Bidzina Ivanishvili, fondatore del partito Sogno georgiano, ex-primo ministro, figura di spicco della maggioranza governativa e tra i principali oligarchi del paese, osserva con preoccupazione l’influenza occidentale, che percepisce come una minaccia alla sua stessa leadership. L’emanazione di questa nuova legge sugli agenti stranieri, secondo alcuni osservatori, sembra non tanto indicare un’inclinazione filo-russa, quanto piuttosto un riflesso degli interessi personali e privati di Ivanishvili e della sua cerchia oligarchica. Un recente articolo su Osservatorio Balcani e Caucaso è ricco di riferimenti che suggeriscono come questa mossa legislativa miri a rafforzare il controllo del governo e a ridurre l’influenza occidentale. Ivanishvili si proclama vittima di un presunto complotto occidentale e di sanzioni (inesistenti) contro di lui, suggerendo che l’iniziativa legislativa sia volta a proteggere il proprio potere e a prevenire sanzioni internazionali.

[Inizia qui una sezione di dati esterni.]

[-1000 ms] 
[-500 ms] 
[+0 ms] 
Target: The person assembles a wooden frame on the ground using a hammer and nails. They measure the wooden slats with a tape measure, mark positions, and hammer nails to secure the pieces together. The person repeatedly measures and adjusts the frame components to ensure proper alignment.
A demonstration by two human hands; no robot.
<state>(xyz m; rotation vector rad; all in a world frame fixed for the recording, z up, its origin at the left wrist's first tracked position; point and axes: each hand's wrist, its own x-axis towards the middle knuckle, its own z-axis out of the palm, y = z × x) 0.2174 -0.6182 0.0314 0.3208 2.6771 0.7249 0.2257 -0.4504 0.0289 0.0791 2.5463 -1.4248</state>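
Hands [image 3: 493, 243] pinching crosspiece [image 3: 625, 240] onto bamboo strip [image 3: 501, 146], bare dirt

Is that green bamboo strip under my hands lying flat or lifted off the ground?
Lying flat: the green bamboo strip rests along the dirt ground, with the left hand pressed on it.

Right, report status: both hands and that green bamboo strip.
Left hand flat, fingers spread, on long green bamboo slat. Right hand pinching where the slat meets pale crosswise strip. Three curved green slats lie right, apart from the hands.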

Tuttavia, ciò potrebbe produrre l’effetto opposto, alimentando le proteste e minacciando il sostegno pubblico al suo partito. Le imminenti elezioni parlamentari e presidenziali del prossimo ottobre saranno cruciali per il futuro di Sogno georgiano e per gli equilibri politici del paese.
Infine, alcuni media russi sostengono che le proteste in Georgia siano orchestrate e finanziate dall’Occidente con l’obiettivo di destabilizzare il paese. Questa narrazione è condivisa anche da altre fonti, che vedono nelle manifestazioni un riflesso delle più ampie tensioni geopolitiche tra Russia e Occidente. In particolare, il contesto delle aspirazioni della Georgia di avvicinarsi all’Unione Europea e alla Nato accentua queste tensioni, evidenziando il conflitto tra le influenze occidentali e russe nella regione.

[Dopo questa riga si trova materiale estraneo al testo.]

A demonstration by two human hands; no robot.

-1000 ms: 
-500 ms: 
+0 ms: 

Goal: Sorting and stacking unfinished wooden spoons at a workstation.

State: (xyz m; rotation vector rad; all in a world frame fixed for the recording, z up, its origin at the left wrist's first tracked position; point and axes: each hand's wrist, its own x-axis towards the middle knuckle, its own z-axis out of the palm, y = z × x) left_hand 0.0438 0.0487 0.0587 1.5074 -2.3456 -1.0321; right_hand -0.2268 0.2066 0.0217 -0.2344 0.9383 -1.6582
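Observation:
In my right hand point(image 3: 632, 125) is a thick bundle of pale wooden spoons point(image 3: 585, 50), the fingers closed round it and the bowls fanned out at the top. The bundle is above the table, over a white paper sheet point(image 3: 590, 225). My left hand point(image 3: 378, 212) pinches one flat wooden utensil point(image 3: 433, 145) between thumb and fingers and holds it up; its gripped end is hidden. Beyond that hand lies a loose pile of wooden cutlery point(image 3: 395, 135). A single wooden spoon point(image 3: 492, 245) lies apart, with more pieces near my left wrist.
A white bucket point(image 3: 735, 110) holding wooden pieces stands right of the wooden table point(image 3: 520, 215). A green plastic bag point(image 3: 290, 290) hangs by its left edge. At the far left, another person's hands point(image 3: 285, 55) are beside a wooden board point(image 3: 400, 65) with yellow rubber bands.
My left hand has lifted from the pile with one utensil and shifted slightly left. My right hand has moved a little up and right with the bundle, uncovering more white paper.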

In questa complessa situazione, ciò che dovrebbe essere un punto cruciale, ma purtroppo trascurato, è la costante crisi della democrazia in Georgia.
Il sistema di welfare e le infrastrutture del paese stanno affrontando molteplici sfide che influenzano il benessere della popolazione, tra cui disuguaglianze socio-economiche e problemi nel settore sanitario e dell’istruzione. Nel tentativo di favorire un clima favorevole alle imprese, il governo georgiano ha contribuito all’aumento della disoccupazione, mettendo i lavoratori in una posizione più vulnerabile allo sfruttamento, mentre i sindacati rimangono deboli e spesso sotto il controllo delle stesse imprese.

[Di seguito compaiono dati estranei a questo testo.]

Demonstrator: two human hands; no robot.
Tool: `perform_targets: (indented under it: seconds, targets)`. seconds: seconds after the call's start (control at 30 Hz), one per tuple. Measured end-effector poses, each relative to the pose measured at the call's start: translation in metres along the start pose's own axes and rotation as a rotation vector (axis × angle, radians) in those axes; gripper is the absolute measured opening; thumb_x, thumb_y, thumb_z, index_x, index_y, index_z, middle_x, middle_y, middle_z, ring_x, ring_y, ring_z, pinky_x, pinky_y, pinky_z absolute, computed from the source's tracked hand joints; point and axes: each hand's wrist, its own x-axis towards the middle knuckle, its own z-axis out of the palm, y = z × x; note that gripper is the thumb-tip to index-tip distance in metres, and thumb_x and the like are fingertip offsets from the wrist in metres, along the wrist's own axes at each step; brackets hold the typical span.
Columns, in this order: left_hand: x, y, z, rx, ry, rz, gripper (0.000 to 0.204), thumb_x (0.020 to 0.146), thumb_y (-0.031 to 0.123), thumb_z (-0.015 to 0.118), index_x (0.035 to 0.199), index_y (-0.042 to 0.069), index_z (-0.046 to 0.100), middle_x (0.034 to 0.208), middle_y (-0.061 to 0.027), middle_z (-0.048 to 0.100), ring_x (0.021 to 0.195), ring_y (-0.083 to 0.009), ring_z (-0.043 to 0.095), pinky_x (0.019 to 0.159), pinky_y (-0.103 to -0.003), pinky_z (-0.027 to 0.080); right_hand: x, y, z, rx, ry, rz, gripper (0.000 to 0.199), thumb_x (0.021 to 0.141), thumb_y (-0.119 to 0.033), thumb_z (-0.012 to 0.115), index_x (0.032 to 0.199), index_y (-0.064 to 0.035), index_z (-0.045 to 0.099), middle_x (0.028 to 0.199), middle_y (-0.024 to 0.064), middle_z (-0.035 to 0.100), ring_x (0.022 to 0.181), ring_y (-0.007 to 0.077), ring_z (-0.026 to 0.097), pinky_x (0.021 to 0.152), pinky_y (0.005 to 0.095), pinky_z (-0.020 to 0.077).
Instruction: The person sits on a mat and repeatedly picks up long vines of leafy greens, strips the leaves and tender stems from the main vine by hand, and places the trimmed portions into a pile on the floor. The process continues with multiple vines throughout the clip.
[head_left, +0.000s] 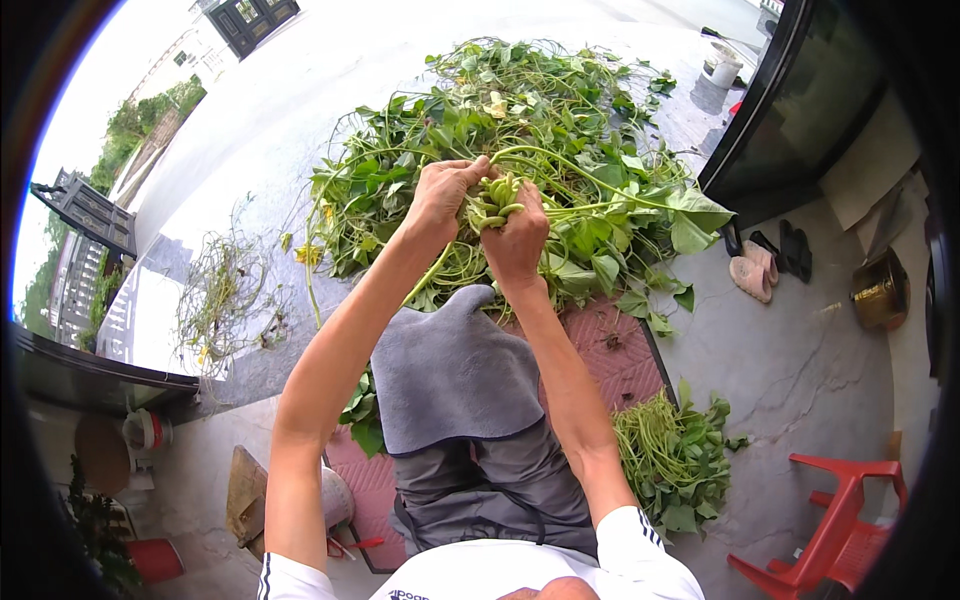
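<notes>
A large heap of leafy green vines (400, 140) lies in front of me, with heart-shaped leaves, thin tangled stems and a few yellow blossoms. Over its near side, my right hand (518, 240) is closed round a bunch of green stems (497, 200), whose thick pale ends stick up above the fist. Close beside it, my left hand (445, 198) pinches at a long curved leaf stem (560, 158). This stem arcs to the right towards a broad leaf (697, 215). The left fingertips partly hide what they grip. A grey cloth (455, 370) covers my lap.
A bundle of leafy stems (680, 455) lies on the floor at my right, beside a red mat (625, 350). Farther right are a red plastic chair (835, 530), slippers (755, 270) and a brass-coloured pot (880, 290). Loose stripped vines (225, 300) lie at left.
</notes>
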Motion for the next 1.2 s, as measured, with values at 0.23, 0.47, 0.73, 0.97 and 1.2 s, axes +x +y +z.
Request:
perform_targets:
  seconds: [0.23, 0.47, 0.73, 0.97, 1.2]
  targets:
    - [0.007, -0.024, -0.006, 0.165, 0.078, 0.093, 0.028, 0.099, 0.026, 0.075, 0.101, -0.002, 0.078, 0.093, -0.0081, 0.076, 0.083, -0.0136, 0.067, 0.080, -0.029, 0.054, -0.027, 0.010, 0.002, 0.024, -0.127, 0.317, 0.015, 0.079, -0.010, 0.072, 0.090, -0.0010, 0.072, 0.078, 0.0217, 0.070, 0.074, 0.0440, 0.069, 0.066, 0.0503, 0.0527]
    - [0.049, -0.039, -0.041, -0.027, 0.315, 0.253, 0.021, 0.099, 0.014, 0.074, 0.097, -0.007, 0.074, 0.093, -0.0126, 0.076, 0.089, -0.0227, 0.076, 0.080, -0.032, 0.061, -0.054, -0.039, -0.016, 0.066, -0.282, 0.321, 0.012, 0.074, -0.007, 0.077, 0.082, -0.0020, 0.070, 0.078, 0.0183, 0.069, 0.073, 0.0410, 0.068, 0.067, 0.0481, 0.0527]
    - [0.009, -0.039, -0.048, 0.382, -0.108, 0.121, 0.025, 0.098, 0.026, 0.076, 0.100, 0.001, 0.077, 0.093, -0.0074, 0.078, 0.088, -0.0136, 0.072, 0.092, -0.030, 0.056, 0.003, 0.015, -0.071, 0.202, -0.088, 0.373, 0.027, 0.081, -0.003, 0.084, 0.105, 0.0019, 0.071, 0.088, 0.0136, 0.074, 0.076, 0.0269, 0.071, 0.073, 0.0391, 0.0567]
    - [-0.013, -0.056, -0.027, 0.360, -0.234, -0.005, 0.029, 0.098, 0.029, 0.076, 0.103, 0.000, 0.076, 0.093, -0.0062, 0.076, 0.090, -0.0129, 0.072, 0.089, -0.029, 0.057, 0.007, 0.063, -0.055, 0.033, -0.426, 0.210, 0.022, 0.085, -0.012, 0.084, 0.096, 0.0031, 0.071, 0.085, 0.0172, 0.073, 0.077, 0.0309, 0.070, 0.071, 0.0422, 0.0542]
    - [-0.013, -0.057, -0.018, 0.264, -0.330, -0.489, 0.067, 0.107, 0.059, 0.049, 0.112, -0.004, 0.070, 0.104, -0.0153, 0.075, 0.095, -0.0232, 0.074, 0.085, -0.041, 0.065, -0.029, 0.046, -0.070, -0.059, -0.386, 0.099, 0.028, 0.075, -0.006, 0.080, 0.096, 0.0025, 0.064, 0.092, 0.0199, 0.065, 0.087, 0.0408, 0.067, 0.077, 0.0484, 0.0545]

La situazione diviene ancora più intricata quando si considera il ruolo politico e sociale delle organizzazioni non governative georgiane, spesso destinatarie di finanziamenti esteri, e ora nel mirino, oltre ai media indipendenti, di quest’ultima legge. Un recente articolo di “Jacobin“, spiega come, dopo la Rivoluzione delle Rose, i professionisti delle Ong abbiano rapidamente acquisito una posizione di rilievo nei settori governativi, assumendo il controllo di molti ambiti della politica e dei servizi pubblici, spesso senza tenere adeguatamente conto delle esigenze e dei desideri della popolazione georgiana. Allo stesso tempo, il partito Sogno Georgiano, mantenendo una posizione tecnocratica e neoliberale, non ha l’intenzione di abolire completamente i finanziamenti esteri, ma piuttosto di limitare l’influenza di specifiche Ong legate all’opposizione. Questa nuova legge, tuttavia, avrà un impatto negativo sulla società civile nel suo complesso, aumentando la sorveglianza e i compiti amministrativi per tutte le Ong (non solo quelle legate politicamente all’opposizione), senza affrontare il problema fondamentale della partecipazione politica dei cittadini al processo decisionale.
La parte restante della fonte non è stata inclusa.